(EXCERPTED DATA)

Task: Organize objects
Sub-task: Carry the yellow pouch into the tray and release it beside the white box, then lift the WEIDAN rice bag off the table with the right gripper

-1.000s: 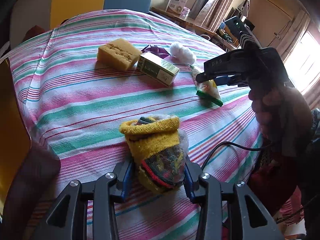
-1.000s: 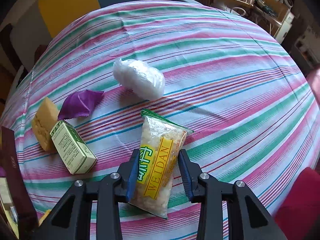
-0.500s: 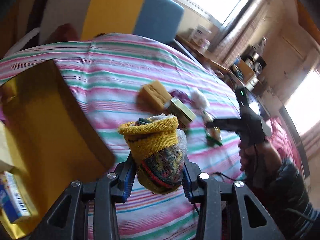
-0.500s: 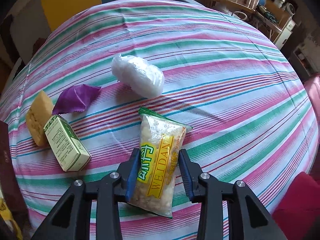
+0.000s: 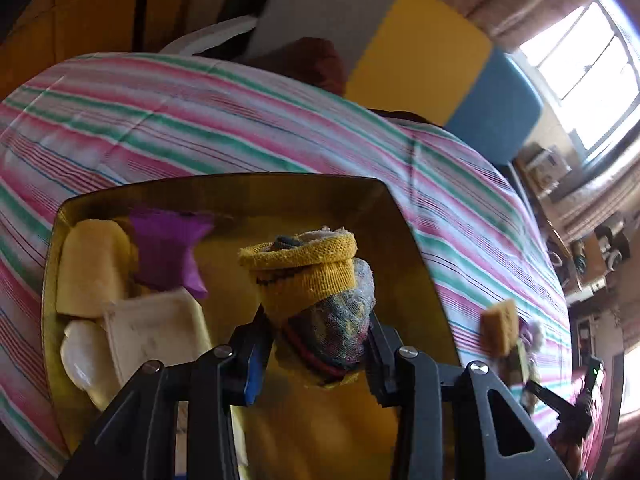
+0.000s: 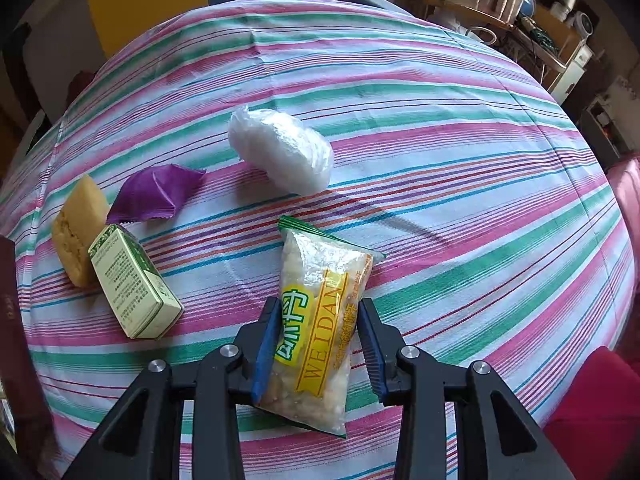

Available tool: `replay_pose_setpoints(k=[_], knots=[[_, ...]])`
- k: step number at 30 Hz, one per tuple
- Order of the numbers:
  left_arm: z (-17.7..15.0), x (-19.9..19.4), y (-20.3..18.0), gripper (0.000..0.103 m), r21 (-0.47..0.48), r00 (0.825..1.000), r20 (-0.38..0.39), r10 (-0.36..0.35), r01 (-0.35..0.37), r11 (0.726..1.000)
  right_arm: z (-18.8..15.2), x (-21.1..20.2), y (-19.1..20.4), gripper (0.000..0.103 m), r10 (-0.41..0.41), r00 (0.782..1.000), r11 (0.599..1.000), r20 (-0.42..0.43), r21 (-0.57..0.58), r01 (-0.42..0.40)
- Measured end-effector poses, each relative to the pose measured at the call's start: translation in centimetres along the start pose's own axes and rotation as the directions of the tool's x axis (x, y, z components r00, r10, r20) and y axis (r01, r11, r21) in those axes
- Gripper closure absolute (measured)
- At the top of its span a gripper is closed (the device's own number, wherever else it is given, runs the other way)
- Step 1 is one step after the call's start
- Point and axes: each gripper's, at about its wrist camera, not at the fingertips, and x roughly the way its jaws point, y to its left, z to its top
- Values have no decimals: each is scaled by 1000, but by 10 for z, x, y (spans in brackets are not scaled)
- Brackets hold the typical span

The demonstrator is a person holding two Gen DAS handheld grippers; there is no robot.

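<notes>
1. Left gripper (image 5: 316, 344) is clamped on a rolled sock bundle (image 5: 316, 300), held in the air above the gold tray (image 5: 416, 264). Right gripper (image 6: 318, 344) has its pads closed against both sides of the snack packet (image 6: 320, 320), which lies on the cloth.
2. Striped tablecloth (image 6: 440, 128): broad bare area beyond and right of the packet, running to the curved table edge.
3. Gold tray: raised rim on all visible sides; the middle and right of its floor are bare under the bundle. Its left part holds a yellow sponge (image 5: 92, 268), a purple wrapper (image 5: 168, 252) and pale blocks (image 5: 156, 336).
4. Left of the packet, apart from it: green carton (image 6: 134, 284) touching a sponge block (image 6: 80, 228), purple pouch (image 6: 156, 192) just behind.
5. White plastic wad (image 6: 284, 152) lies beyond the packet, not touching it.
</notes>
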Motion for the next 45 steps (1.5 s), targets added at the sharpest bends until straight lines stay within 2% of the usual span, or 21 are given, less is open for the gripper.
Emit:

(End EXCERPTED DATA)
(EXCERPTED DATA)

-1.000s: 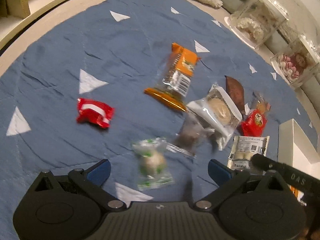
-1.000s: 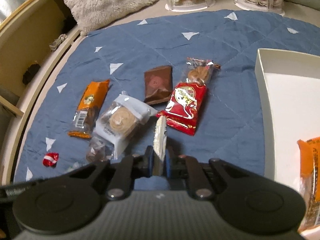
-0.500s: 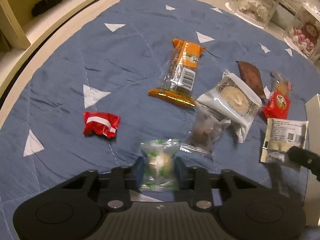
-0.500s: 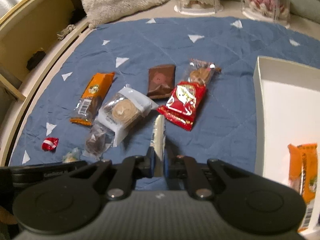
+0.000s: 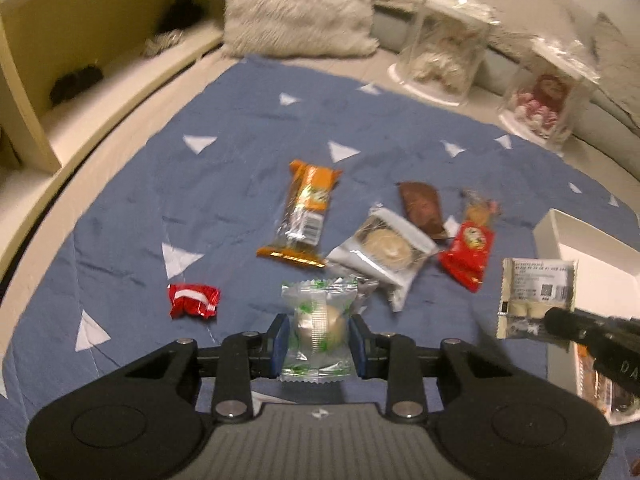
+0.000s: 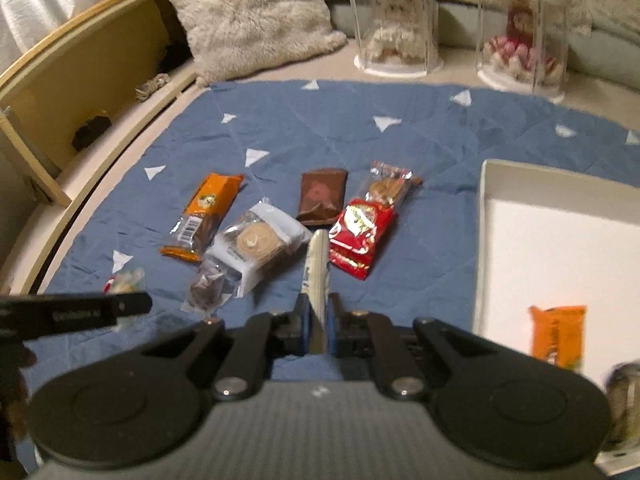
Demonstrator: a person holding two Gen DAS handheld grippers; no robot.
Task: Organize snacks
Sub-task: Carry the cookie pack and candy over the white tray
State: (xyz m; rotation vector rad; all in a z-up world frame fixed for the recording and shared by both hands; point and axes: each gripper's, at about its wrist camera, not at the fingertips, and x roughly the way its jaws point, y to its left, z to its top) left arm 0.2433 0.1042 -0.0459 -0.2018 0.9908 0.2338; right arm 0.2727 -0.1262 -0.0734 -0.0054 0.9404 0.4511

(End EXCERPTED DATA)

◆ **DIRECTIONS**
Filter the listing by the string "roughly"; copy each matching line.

◆ **YOUR RESPONSE**
- Point and axes: each gripper's, at about its wrist camera, not at the fingertips, and x roughly the way its jaws point, y to its left, z to its top
State: (xyz m; rotation vector rad; all in a z-up world frame fixed for the recording and shared by both hands; point and axes: each gripper's, at about its wrist camera, not at the fingertips, and x roughly the way its jaws point, y to its left, z to its top) left arm 0.2433 0.1042 -0.0459 -0.2018 0.9908 0.2338; right arm 0.2727 -0.1262 -0.0734 -0.0054 0.9404 0.4511

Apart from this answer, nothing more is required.